Your instructions
Write each line out a second time, exactly as shown below.

Data excerpt

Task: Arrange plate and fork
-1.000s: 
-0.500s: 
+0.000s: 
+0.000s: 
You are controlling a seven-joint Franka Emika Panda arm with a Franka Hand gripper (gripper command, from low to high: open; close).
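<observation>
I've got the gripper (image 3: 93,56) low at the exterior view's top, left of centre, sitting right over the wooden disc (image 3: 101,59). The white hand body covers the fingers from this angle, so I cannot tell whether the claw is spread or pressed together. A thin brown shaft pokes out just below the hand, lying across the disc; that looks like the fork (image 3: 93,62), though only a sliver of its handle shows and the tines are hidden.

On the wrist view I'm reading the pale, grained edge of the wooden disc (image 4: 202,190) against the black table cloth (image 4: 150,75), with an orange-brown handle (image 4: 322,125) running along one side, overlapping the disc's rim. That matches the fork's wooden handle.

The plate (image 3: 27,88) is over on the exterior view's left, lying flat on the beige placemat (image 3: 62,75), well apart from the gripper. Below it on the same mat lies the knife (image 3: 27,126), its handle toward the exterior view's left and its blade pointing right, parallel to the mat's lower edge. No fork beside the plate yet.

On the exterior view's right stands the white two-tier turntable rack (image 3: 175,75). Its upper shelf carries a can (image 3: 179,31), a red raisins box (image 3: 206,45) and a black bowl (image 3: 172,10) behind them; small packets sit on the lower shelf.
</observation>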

Problem solution
Task: Arrange plate and fork
-1.000s: 
-0.500s: 
+0.000s: 
+0.000s: 
You are controlling a seven-joint Franka Emika Panda arm with a Franka Hand gripper (gripper command, from low to high: open; close).
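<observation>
I've got the gripper (image 3: 93,56) low at the exterior view's top, left of centre, sitting right over the wooden disc (image 3: 101,59). The white hand body covers the fingers from this angle, so I cannot tell whether the claw is spread or pressed together. A thin brown shaft pokes out just below the hand, lying across the disc; that looks like the fork (image 3: 93,62), though only a sliver of its handle shows and the tines are hidden.

On the wrist view I'm reading the pale, grained edge of the wooden disc (image 4: 202,190) against the black table cloth (image 4: 150,75), with an orange-brown handle (image 4: 322,125) running along one side, overlapping the disc's rim. That matches the fork's wooden handle.

The plate (image 3: 27,88) is over on the exterior view's left, lying flat on the beige placemat (image 3: 62,75), well apart from the gripper. Below it on the same mat lies the knife (image 3: 27,126), its handle toward the exterior view's left and its blade pointing right, parallel to the mat's lower edge. No fork beside the plate yet.

On the exterior view's right stands the white two-tier turntable rack (image 3: 175,75). Its upper shelf carries a can (image 3: 179,31), a red raisins box (image 3: 206,45) and a black bowl (image 3: 172,10) behind them; small packets sit on the lower shelf.
</observation>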

Nothing further remains for this exercise.